Global aviation is entering 2026 with moderate growth, higher input costs, and a new wave of strategic deals and technology bets.
On the demand side, the latest IATA data show air cargo volumes up 5.5 percent year on year in November 2025, supported by a 2 percent rise in global goods trade and a fourth consecutive monthly increase in manufacturing sentiment, with the global PMI at 51.17.[1] Within Asia, cargo traffic has now grown for 25 straight months, up 15.8 percent, while Europe’s intra regional flows have declined for four months, down 4.9 percent, underscoring a shift toward Asia Pacific and long haul corridors.[1]
At the same time, jet fuel prices rose 5.9 percent in November despite softer crude, as refinery disruptions, EU restrictions on Russian products, and tight capacity pushed crack spreads to nearly double last year’s levels.[1] Airlines are responding with aggressive fleet renewal and network consolidation.
The clearest example this week is Alaska Airlines’ record order for 105 Boeing 737 10s plus options for 35 more, alongside five additional 787s, announced January 7.[2][3][4] This takes Alaska’s 737 MAX backlog to 174 jets and its 787 order book to 12 aircraft, locking in delivery slots through 2035 and supporting plans to fly at least 12 long haul international destinations from Seattle by 2030.[3][4] The move follows Alaska’s 2024 acquisition of Hawaiian Airlines and signals confidence in long term US demand despite near term cost pressure.[4]
On the finance and supply side, a sale and leaseback of six new Pratt and Whitney PW1900 engines between Porter Airlines and BeauTech highlights continuing tightness in next generation narrowbody engines, but also growing confidence in the Embraer E2 platform as operational reliability improves and the geared turbofan repair network expands.[6]
Advanced air mobility is moving from concept to industrialization. Joby Aviation has just acquired a second facility in Ohio, intended to help double production to four electric air taxis per month in 2027, aligned with a new US national strategy for advanced air mobility and the FAA eVTOL Integration Pilot Program planned for 2026.[7]

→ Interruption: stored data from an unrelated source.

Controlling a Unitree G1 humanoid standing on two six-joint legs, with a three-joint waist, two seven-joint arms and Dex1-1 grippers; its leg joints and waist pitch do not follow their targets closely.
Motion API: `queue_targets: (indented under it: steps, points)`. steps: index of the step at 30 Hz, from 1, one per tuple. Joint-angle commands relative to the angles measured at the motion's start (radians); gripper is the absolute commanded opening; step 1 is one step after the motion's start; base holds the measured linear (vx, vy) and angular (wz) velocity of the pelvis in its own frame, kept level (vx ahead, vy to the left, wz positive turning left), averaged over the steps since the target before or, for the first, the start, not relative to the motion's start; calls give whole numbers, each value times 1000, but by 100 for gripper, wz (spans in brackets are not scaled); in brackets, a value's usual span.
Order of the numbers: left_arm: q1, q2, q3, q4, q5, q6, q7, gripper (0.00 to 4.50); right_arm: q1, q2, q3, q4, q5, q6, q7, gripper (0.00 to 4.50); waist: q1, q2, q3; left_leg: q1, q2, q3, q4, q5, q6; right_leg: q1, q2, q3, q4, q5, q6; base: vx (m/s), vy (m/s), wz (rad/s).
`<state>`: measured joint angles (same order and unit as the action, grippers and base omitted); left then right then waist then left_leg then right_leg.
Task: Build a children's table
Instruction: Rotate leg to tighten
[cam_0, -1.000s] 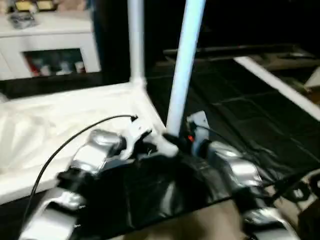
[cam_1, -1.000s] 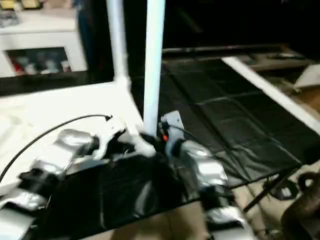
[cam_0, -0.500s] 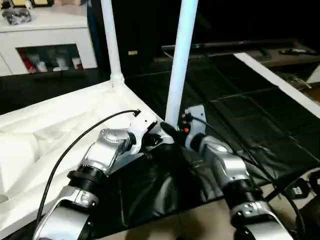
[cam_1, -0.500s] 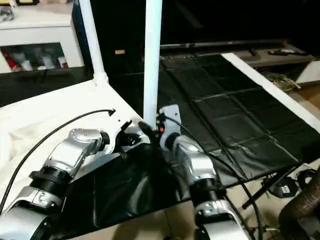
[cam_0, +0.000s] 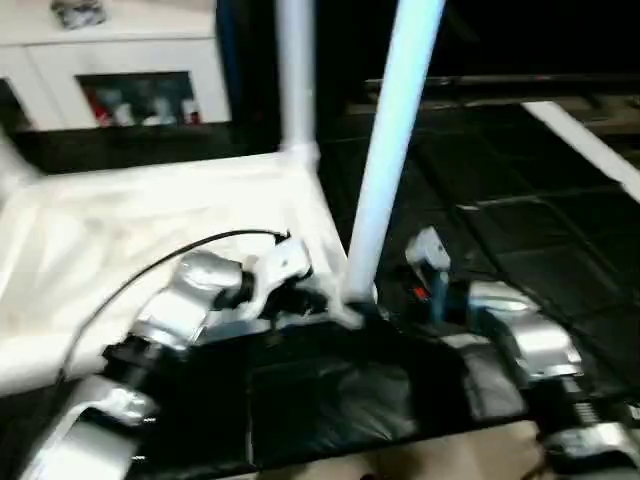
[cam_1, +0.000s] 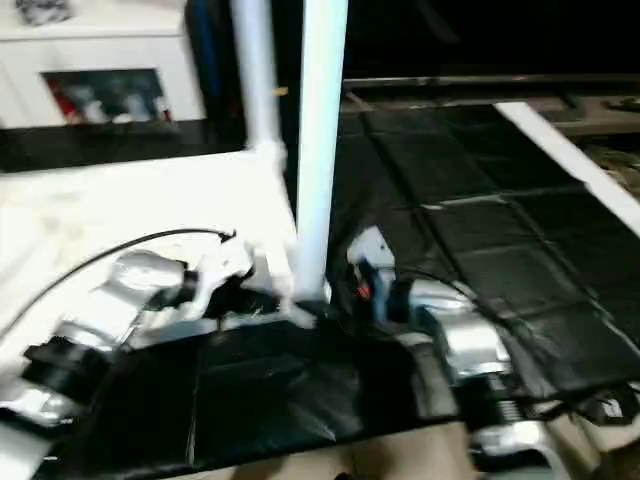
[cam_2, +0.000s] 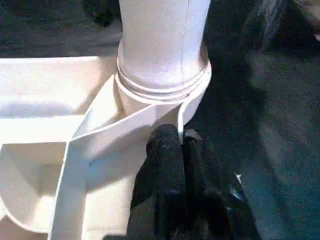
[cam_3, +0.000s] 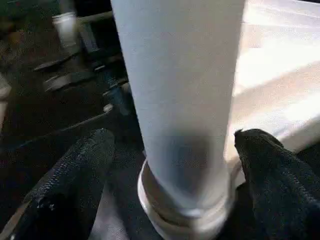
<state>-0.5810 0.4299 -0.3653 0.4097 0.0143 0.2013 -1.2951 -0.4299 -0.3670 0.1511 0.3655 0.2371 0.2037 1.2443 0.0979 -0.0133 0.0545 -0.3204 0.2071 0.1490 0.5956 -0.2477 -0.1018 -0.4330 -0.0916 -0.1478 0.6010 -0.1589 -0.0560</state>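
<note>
Right wrist view showed the right gripper (cam_3: 175, 165) spread wide, its fingers (cam_3: 75, 175) flanking the near table leg (cam_3: 180, 100) without touching. Left wrist view showed the left gripper (cam_2: 172, 150) pinched on the tabletop (cam_0: 150, 230) rim beside that leg's corner socket (cam_2: 160, 95). A second leg (cam_0: 295, 80) stood at the far corner.

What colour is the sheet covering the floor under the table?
Black, a glossy black sheet with a grid of creases; right eye view shows it best.
</note>
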Motion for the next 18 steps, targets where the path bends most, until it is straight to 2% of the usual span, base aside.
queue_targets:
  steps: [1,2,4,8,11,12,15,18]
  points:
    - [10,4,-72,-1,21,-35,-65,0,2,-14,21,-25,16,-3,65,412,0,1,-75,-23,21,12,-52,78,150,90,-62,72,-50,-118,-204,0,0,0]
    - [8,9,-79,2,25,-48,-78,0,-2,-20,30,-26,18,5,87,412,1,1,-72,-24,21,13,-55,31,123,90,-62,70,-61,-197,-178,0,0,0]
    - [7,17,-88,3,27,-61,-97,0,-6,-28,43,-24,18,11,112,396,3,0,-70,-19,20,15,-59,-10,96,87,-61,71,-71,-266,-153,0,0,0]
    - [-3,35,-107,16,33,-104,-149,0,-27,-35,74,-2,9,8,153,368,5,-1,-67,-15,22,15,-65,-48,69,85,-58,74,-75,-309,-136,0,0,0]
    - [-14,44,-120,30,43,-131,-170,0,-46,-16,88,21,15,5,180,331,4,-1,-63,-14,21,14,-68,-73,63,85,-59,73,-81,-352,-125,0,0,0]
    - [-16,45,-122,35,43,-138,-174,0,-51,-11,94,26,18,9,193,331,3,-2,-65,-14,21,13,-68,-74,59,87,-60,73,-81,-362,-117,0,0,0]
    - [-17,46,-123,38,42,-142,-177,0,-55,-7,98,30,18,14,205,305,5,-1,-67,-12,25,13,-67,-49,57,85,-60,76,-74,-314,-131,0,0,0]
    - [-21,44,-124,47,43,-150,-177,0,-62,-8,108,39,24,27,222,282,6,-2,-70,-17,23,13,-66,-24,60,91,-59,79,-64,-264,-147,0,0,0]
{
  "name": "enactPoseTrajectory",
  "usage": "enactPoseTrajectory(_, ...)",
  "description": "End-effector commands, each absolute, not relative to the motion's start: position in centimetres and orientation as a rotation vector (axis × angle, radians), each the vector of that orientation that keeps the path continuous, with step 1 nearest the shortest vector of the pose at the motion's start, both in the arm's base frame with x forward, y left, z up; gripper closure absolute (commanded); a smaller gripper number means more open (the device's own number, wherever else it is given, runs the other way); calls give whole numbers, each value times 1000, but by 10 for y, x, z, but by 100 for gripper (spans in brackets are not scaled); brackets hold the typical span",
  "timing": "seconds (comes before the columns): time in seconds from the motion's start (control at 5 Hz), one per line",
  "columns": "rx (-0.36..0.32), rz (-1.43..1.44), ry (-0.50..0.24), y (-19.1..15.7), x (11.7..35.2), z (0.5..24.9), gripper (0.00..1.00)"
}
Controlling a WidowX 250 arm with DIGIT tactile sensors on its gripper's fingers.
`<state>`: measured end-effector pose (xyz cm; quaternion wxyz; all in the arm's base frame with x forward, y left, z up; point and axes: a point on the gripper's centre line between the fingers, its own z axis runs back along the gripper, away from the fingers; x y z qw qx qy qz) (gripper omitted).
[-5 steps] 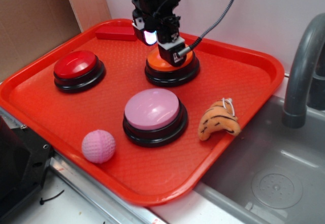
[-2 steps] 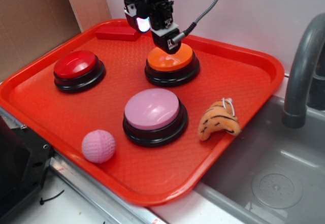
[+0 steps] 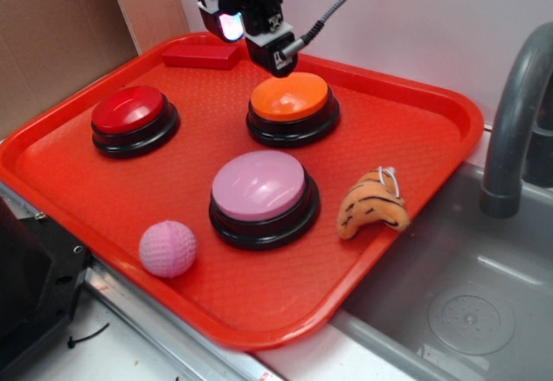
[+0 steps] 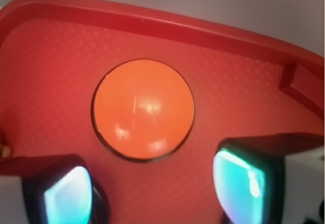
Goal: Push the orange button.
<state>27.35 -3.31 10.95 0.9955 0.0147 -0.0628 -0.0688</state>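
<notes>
Gripper (image 3: 275, 60) is seen at upper centre, fingers (image 4: 68, 193) spread apart, held clear above the orange button (image 3: 289, 98) on the red tray (image 3: 432, 130).

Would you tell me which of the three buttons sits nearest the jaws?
The orange button, at the tray's back; the gripper hangs just above its far edge, while the red button and pink button lie farther off.

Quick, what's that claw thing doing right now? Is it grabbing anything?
Gripper: open and holding nothing; in the wrist view its two fingers stand apart, with the orange button bare beyond them.
</notes>
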Motion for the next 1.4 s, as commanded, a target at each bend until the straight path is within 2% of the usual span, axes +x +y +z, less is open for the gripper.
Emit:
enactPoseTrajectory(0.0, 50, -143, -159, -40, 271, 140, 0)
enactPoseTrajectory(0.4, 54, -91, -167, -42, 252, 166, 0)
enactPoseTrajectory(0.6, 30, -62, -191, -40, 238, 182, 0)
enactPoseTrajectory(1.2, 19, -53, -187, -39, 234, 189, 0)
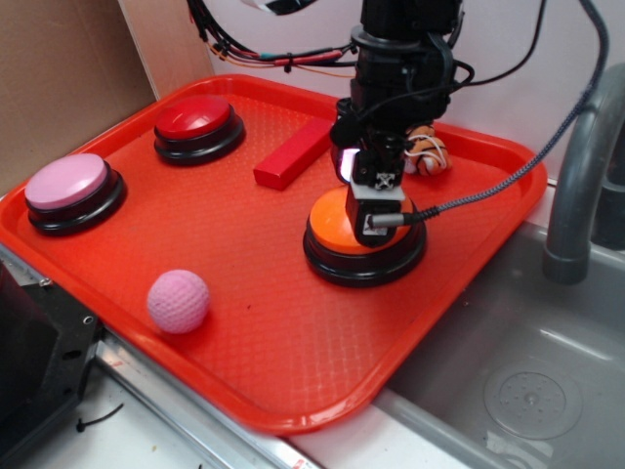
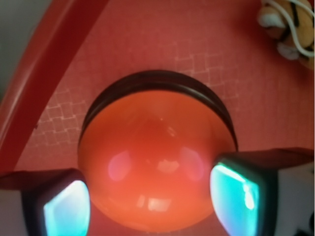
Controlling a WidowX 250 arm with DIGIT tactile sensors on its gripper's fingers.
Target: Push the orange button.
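Observation:
The orange button (image 1: 329, 224), a large glossy orange dome on a black round base, sits on the right part of the red tray (image 1: 244, 376). My gripper (image 1: 377, 213) is directly over it, low against the dome, and hides most of the cap in the exterior view. In the wrist view the orange button (image 2: 152, 157) fills the middle. My gripper (image 2: 152, 201) is open, its two glowing pads standing apart at the dome's left and right sides with nothing clamped between them. I cannot tell whether the cap is pressed down.
On the tray stand a red button (image 1: 193, 118) at the back and a pink button (image 1: 66, 182) at the left. A pink ball (image 1: 178, 300), a red block (image 1: 293, 154) and a small orange-white toy (image 1: 428, 152) lie there too. A sink (image 1: 508, 362) and faucet (image 1: 576, 186) are at the right.

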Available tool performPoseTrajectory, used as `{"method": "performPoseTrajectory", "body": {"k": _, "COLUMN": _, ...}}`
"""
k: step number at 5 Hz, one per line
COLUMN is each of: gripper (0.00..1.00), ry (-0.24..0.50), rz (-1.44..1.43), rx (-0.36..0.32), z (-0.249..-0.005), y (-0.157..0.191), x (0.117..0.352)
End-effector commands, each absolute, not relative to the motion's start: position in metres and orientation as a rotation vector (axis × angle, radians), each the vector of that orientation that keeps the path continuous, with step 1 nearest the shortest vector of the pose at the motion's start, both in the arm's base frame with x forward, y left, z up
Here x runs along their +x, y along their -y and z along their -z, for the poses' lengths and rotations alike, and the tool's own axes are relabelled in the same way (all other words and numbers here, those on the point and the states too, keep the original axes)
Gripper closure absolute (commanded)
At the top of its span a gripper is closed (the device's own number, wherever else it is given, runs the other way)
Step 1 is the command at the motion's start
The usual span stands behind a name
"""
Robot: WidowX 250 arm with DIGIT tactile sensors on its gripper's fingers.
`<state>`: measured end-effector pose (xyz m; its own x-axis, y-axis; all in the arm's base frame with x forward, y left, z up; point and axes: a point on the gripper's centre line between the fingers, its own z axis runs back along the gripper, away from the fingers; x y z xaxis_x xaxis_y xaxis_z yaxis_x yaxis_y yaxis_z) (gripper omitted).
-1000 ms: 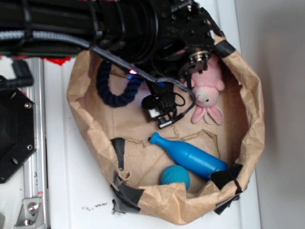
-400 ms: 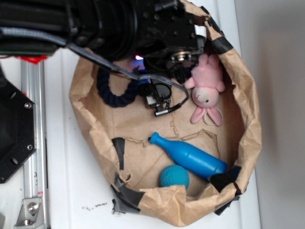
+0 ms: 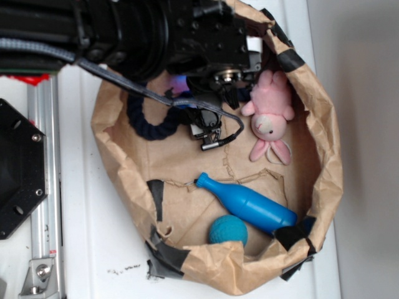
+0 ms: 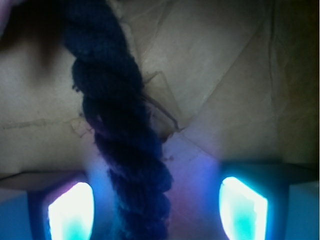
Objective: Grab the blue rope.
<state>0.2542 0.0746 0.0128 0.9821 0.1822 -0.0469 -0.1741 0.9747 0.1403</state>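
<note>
So the thick twisted dark navy rope (image 4: pixel 120 145) is seen running lengthwise up the wrist view, caught between the black gripper (image 4: pixel 155 205)'s two glowing pads but closer to the left one. Jaws are spread apart, nothing clamped yet. It's lying on the crumpled brown paper bag (image 3: pixel 324 187)'s floor, far-left side.

Blue rope (image 3: pixel 149 121): thick twisted dark navy cord, curved in a C, lying flat on paper bag (image 3: pixel 324 187) floor, upper-left part, near bag wall; top end hidden under arm.
</note>
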Motion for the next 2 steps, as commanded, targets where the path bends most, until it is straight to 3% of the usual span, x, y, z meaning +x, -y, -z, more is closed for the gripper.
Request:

Sustainability and loyalty are shaping consumer facing strategies. In Hawaii, a new partnership with Par Hawaii will supply sustainable aviation fuel made from plant oils and used cooking oil to roughly a quarter of Alaska and Hawaiian flights in the islands in coming months.[8] American Airlines, meanwhile, is keeping its AAdvantage status and reward thresholds unchanged for a third consecutive year in 2026, prioritizing predictability for frequent flyers amid ongoing price and schedule volatility.[12]
Compared with reporting a year ago, the industry has shifted from pure post pandemic recovery to capacity discipline, decarbonization pilots, and targeted growth in high yield international and cargo markets, while continuing to work through engine constraints and elevated fuel costs.